5. Protein Synthesis

  • Occurs under the direction of DNA through transcription and translation.

  • Transcription:

    • Process of synthesizing mRNA from DNA.

    • Involves unwinding DNA and aligning ribonucleotides along the template.

  • Translation:

    • Synthesis of proteins from mRNA codons.

    • Includes activation of tRNA, initiation, elongation, and termination.

6. The Role of RNA

  • Types of RNA:

    1. Heterogeneous Nuclear RNA (hnRNA): Direct transcription product.

    2. Messenger RNA (mRNA): Carries instructions for protein synthesis.

    3. Ribosomal RNA (rRNA): Forms ribosomes with proteins.

    4. Transfer RNA (tRNA): Transfers amino acids during protein synthesis.

7. Transcription & Post-Transcription Processing

  • Transcription requires RNA polymerase and ends upon reaching a stop signal.

  • Post-transcriptional Modification: Involves splicing out introns to produce mRNA.

  • SnRNPs and Spliceosomes: Complexes that facilitate intron removal.

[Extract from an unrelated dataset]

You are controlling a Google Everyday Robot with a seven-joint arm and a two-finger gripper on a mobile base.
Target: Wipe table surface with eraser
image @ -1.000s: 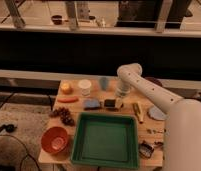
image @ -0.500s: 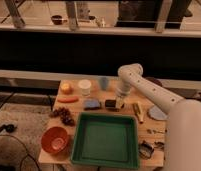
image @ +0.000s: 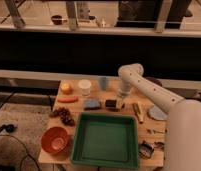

8. Genetic Code Characteristics

  • Degeneracy: Multiple codons can code for the same amino acid.

  • Universality: The genetic code is consistent across many organisms.

  • Start Codon: AUG starts protein synthesis.

9. Mutations and Genetic Engineering

  • Mutations: Errors in DNA replication, leading to point or frameshift mutations.

  • Genetic Engineering: Modifying organisms at a molecular level, including the creation of recombinant DNA.

  • PCR: Polymerase chain reaction for rapid DNA copy generation.

9.1 Procedures in Genetic Engineering

  1. Cell Membrane Dissolution: E. coli cells in a solution to release contents.

  2. Plasmid Isolation: Fractionating cellular contents for plasmids.

  3. Cleavage of DNA: Using restriction enzymes to cut DNA.

  4. Gene Removal: Isolating genes of interest from other DNA.

  5. Gene-Plasmid Splicing: Combining genes with plasmids using DNA ligase.

  6. Uptake of Recombinant DNA: Introduced to live cells for replication.